Third, there is a problem of economics. Because reprocessing is a very complicated chemical process requiring large-scale technical machinery, it is very expensive to carry out. The Rokkasho reprocessing facility was originally estimated to cost 760 billion yen to construct, but current estimates place construction costs at 2.14 trillion yen. In addition, operating expenses, maintenance expenses, and decommissioning expenses must also be taken into consideration. If all these expenses are totaled, the cost of reprocessing one ton of spent nuclear fuel at Rokkasho will be over 4 billion yen. This is sure to increase the cost of electricity generation in Japan.
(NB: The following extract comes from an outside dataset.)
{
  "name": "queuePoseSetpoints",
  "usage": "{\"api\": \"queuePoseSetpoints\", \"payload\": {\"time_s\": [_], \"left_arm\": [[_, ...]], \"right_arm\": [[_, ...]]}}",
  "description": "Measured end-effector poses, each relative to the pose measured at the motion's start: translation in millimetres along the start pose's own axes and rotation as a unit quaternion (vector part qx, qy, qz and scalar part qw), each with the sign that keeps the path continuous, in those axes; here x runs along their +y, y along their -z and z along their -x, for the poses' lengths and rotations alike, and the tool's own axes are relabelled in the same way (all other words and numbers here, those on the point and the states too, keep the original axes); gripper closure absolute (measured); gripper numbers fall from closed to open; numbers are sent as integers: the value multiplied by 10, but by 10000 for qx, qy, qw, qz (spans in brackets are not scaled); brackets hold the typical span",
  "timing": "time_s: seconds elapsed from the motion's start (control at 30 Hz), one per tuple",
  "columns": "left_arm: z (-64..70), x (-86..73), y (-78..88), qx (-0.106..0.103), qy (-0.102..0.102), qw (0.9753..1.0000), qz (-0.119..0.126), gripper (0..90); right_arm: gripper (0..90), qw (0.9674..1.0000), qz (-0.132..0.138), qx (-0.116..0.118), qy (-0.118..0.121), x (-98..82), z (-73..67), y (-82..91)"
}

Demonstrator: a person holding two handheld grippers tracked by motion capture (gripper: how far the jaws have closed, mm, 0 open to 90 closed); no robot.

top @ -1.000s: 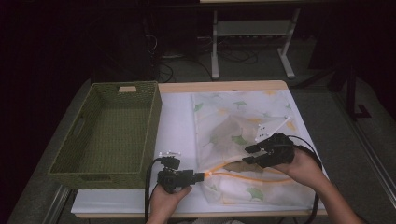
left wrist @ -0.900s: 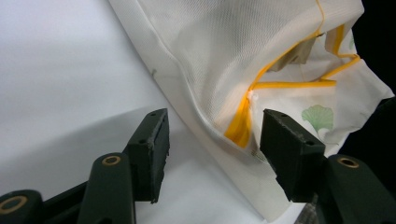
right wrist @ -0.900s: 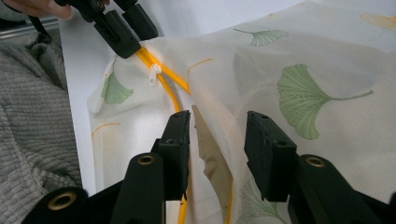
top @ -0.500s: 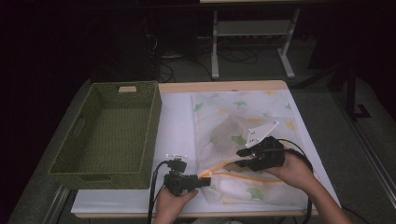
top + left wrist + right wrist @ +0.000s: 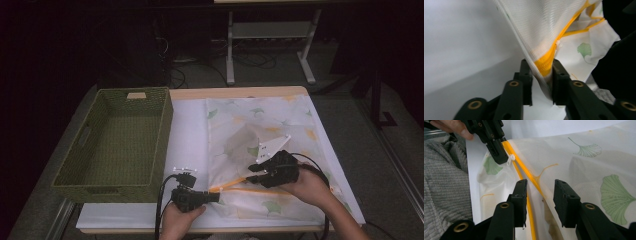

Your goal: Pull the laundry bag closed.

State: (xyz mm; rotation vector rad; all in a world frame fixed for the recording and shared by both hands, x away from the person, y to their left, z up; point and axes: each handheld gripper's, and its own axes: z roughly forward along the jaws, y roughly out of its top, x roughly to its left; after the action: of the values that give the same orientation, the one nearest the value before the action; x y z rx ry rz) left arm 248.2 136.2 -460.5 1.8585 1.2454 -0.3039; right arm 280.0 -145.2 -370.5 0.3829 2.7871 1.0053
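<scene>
Change since earlier frame: right gripper (image 5: 254, 173) has slid toward the near edge of the table, closer to the left gripper (image 5: 216, 197); the left gripper's jaws have just been closing, with the bag's yellow-trimmed end between them.
Step in hand: opening a mesh laundry bag (image 5: 280, 130) along its yellow zipper (image 5: 235, 184) — one gripper anchors the zipper end while the other goes for the opening.
Left gripper state: narrowed onto the bunched yellow zipper end (image 5: 545, 65); in the left gripper view both pads (image 5: 557, 75) press on the fabric, so it is holding the bag.
Right gripper state: jaws part-open, gripping nothing; in the right gripper view the yellow zipper line (image 5: 534, 181) runs between them, untouched by either pad.
Zipper pull: a small white tab (image 5: 510, 160) sits just beside the left gripper's jaw tip, beyond the right gripper's reach for now.
Bag position: flat on the white table cover (image 5: 187, 135), spread over the right half, its near-left corner lifted by the left gripper.
Basket: green woven basket (image 5: 100, 175) stands at the left edge, well apart from the bag.
Next move, as judged: right gripper must advance to the white tab or the loose zipper lip and close — while the left keeps tension.
</scene>
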Motion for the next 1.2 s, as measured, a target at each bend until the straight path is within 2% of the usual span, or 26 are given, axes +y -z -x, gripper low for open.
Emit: {"api": "queuePoseSetpoints", "payload": {"time_s": [0.23,0.37,0.5,0.57,0.73,0.87,1.03,1.1,1.2], "left_arm": [[10,-28,48,-139,-56,9999,-66,724],[10,-20,83,-220,-83,9997,-23,721],[-10,3,44,-256,-3,9997,-63,632],[-17,10,12,-219,-26,9997,-71,625],[-6,12,27,-221,-149,9996,47,781],[29,34,63,-294,-285,9991,76,812],[64,57,109,-415,-283,9984,252,815],[100,67,116,-382,-349,9983,278,820],[108,83,133,-431,-371,9978,346,827]], "right_arm": [[682,9998,-10,131,123,88,-90,-133],[683,9995,-75,237,191,131,-132,-235],[682,9993,-111,316,190,161,-129,-313],[683,9992,-121,342,159,170,-124,-337],[706,9989,-134,409,192,192,-152,-384],[731,9987,-130,440,240,226,-177,-441],[722,9984,-84,418,370,274,-230,-526],[721,9982,-62,402,434,290,-247,-547],[668,9980,-64,450,446,302,-248,-578]]}}
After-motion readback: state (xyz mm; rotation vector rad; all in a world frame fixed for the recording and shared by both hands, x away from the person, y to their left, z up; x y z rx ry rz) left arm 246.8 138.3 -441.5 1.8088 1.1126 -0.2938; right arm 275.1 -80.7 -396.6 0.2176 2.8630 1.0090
Why does Japan Continue to Reprocess?

Japanese utilities continue to adhere to reprocessing because at the present time reprocessing facilities are the only place for them to send their spent nuclear fuel. Due to a lack of storage space at individual reactor sites, the spent nuclear fuel temporarily stored in spent fuel pools at these sites must be removed in order to make room for new spent fuel to be taken out of the reactors. Without a place to send spent nuclear fuel, some reactors would have to be shut down because of lack of storage space. Clearly, reprocessing and the pluthermal program are little more than a makeshift solution for spent fuel storage problems.

Rokkasho is the first large-scale reprocessing facility constructed in a non-nuclear weapon state. Because reprocessing is nuclear weapons technology and operation of the Rokkasho Reprocessing Plant makes Japan capable of separating massive quantities of plutonium, there is concern that Japan will appear to other nations to have secret intentions of possessing nuclear weapons capabilities, or may even actually have those intentions. The Japanese government and utilities deny this, insisting that this is not the case and the plant's design is such that uranium would be mixed in with the plutonium before it emerges from the reprocessing process.

Green Action's Activities

In December 2001, Green Action and Citizen's Nuclear Information Center (CNIC), based in Tokyo submitted a public questionnaire to all domestic electric utilities concerning their reprocessing and plutonium utilization plans. Based on the answers we received, Green Action prepared charts which show past reprocessing results and future reprocessing plans, as well as the amount of money the utilities have invested in the Rokkasho Reprocessing Plant. [Coming soon on our web site: Electric Utility Public Questionnaire.]

Green Action will continue to work with other Japanese and international citizen's groups to prevent operation of the Rokkasho Reprocessing Plant.